Written in Java, so should run anywhere.
md5? WTF? RTFQ, morans by gblues · 2008-05-22 08:47 · Score: 4, Informative

The OP is not asking about preventing future corruption; the OP wants an automated way to sift through 6500 PDFs to find corrupt (or at least, potentially corrupt) PDF files without having to open each one by hand.

MD5 generates a hash of the binary data of the PDF file. A MD5 hash will not tell you if a PDF file is corrupt; it is only useful once the integrity of the PDF has been confirmed. After the integrity is confirmed, then you can make your database of MD5 hashes, to detect future corruption.

To test that a given file is a valid PDF, you could probably use something like pdf2ps; you don't care about the PostScript output per se, but you'd be testing for an error code. If pdf2ps returns an error code, you set the file aside for manual verification.
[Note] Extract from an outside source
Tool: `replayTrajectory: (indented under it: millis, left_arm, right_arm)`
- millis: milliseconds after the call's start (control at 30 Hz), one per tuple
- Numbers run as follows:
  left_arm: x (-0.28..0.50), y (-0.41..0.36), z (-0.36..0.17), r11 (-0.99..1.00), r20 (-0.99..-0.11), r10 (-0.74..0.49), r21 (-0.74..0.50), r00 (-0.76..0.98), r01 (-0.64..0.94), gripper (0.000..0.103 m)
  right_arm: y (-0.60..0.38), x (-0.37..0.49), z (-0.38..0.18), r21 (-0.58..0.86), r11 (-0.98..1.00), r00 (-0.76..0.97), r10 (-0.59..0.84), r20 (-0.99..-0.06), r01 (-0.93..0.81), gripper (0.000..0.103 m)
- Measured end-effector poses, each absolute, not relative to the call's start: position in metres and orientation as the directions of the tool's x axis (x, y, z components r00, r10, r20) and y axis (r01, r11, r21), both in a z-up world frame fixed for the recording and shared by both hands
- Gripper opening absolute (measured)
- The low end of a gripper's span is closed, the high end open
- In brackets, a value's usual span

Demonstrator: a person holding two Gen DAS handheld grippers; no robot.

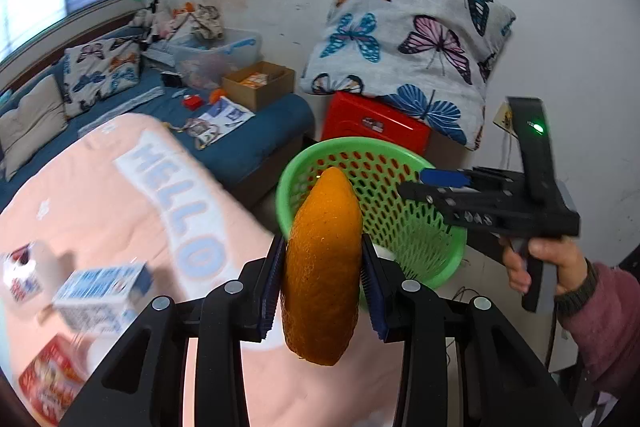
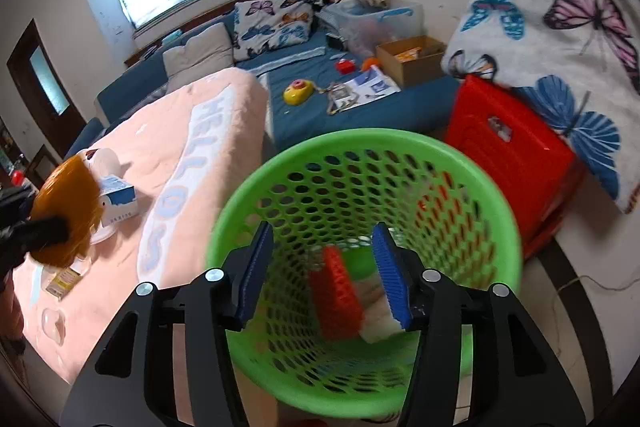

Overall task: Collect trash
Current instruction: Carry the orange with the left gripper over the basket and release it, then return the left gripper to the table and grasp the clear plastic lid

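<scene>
Peel point(image 1: 322, 267), seen from the left wrist: a curved piece of orange rind stands upright between the blue pads of the left tool point(image 1: 323, 277), which is clamped on its two flanks so that it can be carried clear of the bed. It hangs over the pink blanket point(image 1: 132, 195) near the bed's edge, with the green basket point(image 1: 372, 195) just beyond on the floor; the carry appears aimed at that rim. The right tool point(image 1: 412, 183), held in a hand point(image 1: 540, 259), reaches over the basket's far side. Small cartons point(image 1: 100, 291) lie blurred on the blanket toward the bed's near left corner, likely further litter.

From the right wrist: the right tool points down into the basket mouth, its pads apart with nothing pressed between them. A red wrapper point(image 2: 336, 295) and white scrap point(image 2: 378, 325) lie inside the basket below, judged to be trash already dropped. The peel shows at the left edge, over the blanket, well short of the rim.
</scene>
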State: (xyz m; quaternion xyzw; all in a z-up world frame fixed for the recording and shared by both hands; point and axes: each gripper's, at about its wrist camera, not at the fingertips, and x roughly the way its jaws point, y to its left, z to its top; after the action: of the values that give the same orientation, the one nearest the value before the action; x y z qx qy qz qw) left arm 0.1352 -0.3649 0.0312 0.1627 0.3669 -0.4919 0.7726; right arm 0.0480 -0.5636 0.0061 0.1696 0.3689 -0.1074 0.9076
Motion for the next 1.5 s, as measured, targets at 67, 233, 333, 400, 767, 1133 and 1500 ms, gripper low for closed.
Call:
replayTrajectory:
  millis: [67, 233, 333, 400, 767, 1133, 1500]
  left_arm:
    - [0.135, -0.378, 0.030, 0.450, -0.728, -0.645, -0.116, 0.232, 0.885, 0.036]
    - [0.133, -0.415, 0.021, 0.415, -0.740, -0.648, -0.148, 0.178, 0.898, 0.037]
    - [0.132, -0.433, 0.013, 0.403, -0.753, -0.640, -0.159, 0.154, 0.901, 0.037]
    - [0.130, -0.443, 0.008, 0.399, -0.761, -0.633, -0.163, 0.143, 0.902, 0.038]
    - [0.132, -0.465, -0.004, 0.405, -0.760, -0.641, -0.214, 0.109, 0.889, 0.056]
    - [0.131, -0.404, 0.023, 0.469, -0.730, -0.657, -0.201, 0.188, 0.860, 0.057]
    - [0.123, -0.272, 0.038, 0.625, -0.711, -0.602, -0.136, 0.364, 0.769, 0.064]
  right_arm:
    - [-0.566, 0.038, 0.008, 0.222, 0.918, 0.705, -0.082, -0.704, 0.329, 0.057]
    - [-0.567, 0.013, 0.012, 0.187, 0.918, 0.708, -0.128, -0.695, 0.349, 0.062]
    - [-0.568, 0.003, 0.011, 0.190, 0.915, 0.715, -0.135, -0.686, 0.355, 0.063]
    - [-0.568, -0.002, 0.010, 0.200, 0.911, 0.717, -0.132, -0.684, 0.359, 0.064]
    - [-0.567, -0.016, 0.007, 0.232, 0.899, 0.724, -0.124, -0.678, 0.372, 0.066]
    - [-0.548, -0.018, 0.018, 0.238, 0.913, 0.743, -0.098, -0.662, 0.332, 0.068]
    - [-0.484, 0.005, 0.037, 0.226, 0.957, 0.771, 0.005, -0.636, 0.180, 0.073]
This should, if nothing else, whittle down that 6500 PDF archive into a much smaller subset that you can feasibly test manually using Adobe Acrobat. And those, if you "refry" them (print them back to the Adobe PDF printer to re-PDF it), will probably fix the PDF so it passes the pdf2ps test.

I will leave the actual writing of a script to recurse through your directories, feed each PDF file through pdf2ps, and test for error codes, as an exercise to the OP. Now that you have an idea of what to do, actually doing it should be pretty simple.
PDF validation by Peter+H.S. · 2008-05-22 09:01 · Score: 5, Informative

Here is a java command line tool designed to check the validity of 1000's of pdf files:

http://multivalent.sourceforge.net/Tools/pdf/Validate.html

There is also a tool for repairing some pdf errors:
http://multivalent.sourceforge.net/Tools/index.html

Never used it myself, just stumbled over it when I was searching for some pdf software.

--
Regards
XPdf by dtrumpet · 2008-05-23 06:36 · Score: 2, Informative

XPdf comes with a 'pdfinfo' command line utility. It returns non-zero if the PDF is corrupt. Should be somewhat efficient and very easy to automate.